--- INPUT DATA Enclosed Below ---
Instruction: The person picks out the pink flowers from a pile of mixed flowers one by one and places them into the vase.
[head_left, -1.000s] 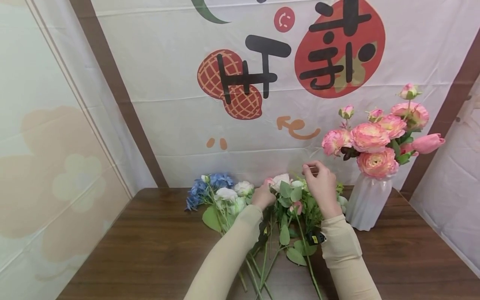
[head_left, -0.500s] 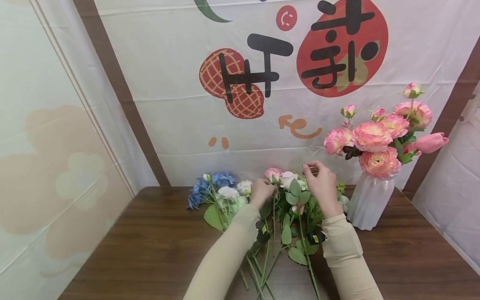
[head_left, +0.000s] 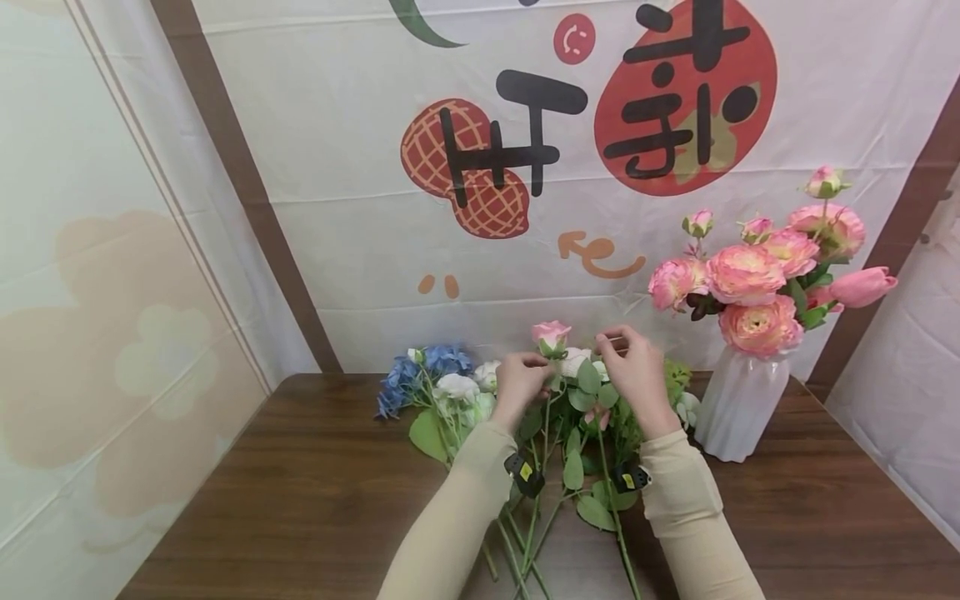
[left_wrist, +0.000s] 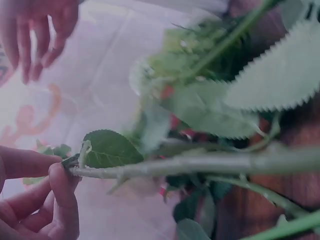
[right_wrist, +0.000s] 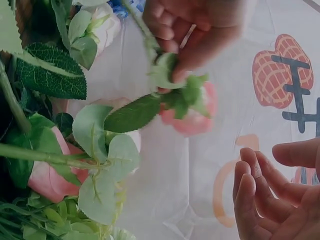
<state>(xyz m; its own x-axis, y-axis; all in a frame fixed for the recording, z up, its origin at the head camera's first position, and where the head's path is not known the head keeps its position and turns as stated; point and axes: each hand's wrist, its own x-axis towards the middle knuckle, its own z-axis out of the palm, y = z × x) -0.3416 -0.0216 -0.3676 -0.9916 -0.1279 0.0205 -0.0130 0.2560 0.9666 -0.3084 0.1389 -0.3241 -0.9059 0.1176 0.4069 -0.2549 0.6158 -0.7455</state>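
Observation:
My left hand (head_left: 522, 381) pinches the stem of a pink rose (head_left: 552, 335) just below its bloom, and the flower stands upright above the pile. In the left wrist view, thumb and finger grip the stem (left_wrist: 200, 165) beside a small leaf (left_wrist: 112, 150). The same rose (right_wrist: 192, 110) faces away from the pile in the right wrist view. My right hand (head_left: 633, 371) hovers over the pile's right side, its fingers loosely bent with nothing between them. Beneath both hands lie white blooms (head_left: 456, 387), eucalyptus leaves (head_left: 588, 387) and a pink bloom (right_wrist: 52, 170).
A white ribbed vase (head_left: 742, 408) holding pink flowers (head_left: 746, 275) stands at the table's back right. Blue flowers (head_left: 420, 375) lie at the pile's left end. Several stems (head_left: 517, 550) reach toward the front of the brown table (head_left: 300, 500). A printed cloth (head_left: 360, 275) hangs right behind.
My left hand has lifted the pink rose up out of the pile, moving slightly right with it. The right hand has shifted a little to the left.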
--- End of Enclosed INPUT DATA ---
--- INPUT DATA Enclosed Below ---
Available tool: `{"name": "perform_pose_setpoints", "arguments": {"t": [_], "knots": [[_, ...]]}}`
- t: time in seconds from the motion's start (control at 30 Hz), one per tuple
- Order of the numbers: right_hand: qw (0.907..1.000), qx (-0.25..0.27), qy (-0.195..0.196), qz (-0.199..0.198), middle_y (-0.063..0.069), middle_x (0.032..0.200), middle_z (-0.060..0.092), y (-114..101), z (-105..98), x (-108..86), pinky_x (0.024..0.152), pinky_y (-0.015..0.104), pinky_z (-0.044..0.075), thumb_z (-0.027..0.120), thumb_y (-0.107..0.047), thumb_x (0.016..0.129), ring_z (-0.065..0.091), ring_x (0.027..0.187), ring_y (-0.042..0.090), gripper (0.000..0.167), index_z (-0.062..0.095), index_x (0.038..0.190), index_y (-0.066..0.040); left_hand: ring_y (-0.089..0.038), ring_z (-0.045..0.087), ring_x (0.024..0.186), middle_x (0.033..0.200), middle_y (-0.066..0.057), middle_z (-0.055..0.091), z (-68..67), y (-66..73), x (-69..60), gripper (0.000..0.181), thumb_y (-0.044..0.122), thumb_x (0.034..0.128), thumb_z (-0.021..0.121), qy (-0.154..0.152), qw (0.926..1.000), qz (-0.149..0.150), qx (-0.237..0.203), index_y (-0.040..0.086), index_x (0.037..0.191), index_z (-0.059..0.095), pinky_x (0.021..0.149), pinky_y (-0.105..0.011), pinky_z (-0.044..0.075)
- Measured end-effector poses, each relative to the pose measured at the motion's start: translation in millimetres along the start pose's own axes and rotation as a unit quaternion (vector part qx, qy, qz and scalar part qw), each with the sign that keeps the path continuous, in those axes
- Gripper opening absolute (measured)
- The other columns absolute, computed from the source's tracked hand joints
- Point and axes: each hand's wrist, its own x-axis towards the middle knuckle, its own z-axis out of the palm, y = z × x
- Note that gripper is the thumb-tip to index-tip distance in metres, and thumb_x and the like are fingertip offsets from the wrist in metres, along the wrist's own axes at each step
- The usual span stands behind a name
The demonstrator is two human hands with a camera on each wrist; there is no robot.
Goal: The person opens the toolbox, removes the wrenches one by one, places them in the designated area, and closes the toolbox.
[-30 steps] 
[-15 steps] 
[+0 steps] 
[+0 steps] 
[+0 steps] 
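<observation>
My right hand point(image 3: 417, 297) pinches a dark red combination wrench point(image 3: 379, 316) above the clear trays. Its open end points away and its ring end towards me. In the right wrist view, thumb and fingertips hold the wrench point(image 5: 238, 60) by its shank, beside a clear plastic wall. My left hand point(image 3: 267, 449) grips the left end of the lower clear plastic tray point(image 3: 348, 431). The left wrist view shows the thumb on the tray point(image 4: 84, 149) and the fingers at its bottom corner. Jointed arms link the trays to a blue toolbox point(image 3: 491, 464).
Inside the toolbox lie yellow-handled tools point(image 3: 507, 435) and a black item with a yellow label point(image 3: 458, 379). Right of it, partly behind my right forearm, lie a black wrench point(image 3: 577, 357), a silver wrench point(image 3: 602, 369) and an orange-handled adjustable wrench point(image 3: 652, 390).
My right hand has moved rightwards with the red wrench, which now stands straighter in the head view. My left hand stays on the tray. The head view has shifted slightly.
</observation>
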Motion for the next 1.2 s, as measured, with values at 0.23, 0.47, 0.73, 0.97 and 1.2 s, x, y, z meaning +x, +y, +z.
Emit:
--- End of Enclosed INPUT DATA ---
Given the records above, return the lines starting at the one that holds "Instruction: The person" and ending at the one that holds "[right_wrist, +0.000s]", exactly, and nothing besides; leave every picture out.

[SOLUTION TO THIS TASK]
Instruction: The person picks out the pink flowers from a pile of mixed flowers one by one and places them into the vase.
[head_left, -1.000s] 
[head_left, -0.500s] 
[head_left, +0.000s] 
[left_wrist, +0.000s] 
[right_wrist, +0.000s] 

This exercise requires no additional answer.